Spark UnaryTransformer实现因scala.MatchError而失败

时间:2017-07-21 12:34:39

标签: scala apache-spark apache-spark-mllib

我在Spark 1.6.2中实现了一个UnaryTransformer。使用此界面:

class myUT(override val uid: String) extends UnaryTransformer[Seq[String], Seq[String], myUT] {
...
override protected def createTransformFunc: Seq[String] => Seq[String] = {
   _ => _.map(x => x + "s")
}

编译好但在运行时返回错误:

17/07/21 22:29:33 WARN TaskSetManager: Lost task 0.3 in stage 0.0 (TID 3, myhost.com.au): scala.MatchError: ArrayBuffer(<contents of my array>) (of class scala.collection.mutable.ArrayBuffer)
at org.apache.spark.sql.catalyst.CatalystTypeConverters$StringConverter$.toCatalystImpl(CatalystTypeConverters.scala:295)
    at org.apache.spark.sql.catalyst.CatalystTypeConverters$StringConverter$.toCatalystImpl(CatalystTypeConverters.scala:294)
    at org.apache.spark.sql.catalyst.CatalystTypeConverters$CatalystTypeConverter.toCatalyst(CatalystTypeConverters.scala:102)
    at org.apache.spark.sql.catalyst.CatalystTypeConverters$$anonfun$createToCatalystConverter$2.apply(CatalystTypeConverters.scala:401)
    at org.apache.spark.sql.catalyst.expressions.GeneratedClass$SpecificUnsafeProjection.apply(Unknown Source)
    at org.apache.spark.sql.execution.Project$$anonfun$1$$anonfun$apply$1.apply(basicOperators.scala:51)
    at org.apache.spark.sql.execution.Project$$anonfun$1$$anonfun$apply$1.apply(basicOperators.scala:49)

我接下来要做的就是替换

_ => _.map(x => x + "s")

_ => _

所以,理论上它应该意味着根本不会改变数据!但我得到的错误是:

17/07/21 22:11:59 WARN TaskSetManager: Lost task 0.0 in stage 0.0 (TID 0, myhost.com.au): scala.MatchError: WrappedArray(<contains of my array>) (of class scala.collection.mutable.WrappedArray$ofRef)
at org.apache.spark.sql.catalyst.CatalystTypeConverters$StringConverter$.toCatalystImpl(CatalystTypeConverters.scala:295)
    at org.apache.spark.sql.catalyst.CatalystTypeConverters$StringConverter$.toCatalystImpl(CatalystTypeConverters.scala:294)
    at org.apache.spark.sql.catalyst.CatalystTypeConverters$CatalystTypeConverter.toCatalyst(CatalystTypeConverters.scala:102)
    at org.apache.spark.sql.catalyst.CatalystTypeConverters$$anonfun$createToCatalystConverter$2.apply(CatalystTypeConverters.scala:401)
    at org.apache.spark.sql.catalyst.expressions.GeneratedClass$SpecificUnsafeProjection.apply(Unknown Source)
    at org.apache.spark.sql.execution.Project$$anonfun$1$$anonfun$apply$1.apply(basicOperators.scala:51)
    at org.apache.spark.sql.execution.Project$$anonfun$1$$anonfun$apply$1.apply(basicOperators.scala:49)
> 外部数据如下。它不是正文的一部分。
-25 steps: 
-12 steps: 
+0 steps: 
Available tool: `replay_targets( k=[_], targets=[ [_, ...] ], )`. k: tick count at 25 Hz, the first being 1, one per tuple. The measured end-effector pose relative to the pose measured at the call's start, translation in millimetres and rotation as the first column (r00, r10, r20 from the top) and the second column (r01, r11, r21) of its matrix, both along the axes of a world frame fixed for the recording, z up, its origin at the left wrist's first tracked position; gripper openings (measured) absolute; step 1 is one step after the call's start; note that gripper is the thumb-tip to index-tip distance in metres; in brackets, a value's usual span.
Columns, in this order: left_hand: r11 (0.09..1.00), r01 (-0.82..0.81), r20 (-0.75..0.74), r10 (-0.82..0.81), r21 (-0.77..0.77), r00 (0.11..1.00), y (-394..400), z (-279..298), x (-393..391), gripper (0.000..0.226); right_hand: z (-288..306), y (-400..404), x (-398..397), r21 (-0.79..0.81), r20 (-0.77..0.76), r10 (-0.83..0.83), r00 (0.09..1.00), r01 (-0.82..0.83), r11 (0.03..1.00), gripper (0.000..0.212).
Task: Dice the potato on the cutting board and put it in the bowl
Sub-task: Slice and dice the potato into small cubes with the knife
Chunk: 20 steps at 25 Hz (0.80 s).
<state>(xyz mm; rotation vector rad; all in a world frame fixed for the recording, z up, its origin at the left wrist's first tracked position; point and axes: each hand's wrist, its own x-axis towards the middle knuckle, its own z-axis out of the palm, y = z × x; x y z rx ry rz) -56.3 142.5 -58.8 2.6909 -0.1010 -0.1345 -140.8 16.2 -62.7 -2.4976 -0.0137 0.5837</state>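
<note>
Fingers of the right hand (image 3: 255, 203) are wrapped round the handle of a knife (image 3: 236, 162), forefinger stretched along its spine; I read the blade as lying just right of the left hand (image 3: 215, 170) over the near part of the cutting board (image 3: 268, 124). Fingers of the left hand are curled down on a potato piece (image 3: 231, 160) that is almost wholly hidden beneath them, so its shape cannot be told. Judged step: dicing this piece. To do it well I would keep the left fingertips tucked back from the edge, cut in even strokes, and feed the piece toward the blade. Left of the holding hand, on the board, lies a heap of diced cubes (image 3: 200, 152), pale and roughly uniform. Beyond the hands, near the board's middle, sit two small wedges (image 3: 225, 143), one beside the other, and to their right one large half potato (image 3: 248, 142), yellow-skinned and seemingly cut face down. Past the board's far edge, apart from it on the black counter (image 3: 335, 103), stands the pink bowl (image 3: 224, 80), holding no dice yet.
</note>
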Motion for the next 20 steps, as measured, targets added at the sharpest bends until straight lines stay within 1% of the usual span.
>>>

因此看起来传出数据的类型无论如何都会发生变化。我该如何避免这种情况?

更新:接下来我尝试将.toArray添加到地图中。现在错误是这样的:

[error] /sparkprj/src/main/scala/sp_txt.scala:43: polymorphic expression cannot be instantiated to expected type;
[error]  found   : [B >: String]Array[B]
[error]  required: Seq[String]
[error]                                           ).toArray

它可能会添加一些细节,但并不能增加我的理解。在回顾了一些mllib UnaryTransformer的例子后,我倾向于认为它是Catalyst中的一个错误。

1 个答案:

答案 0 :(得分:1)

myUT类定义中的这一行不正确:

override protected def outputDataType: DataType = new ArrayType(StringType, true)

当我从String-&gt; String转换器复制此类定义时,我将DataType定义为StringType。我的坏。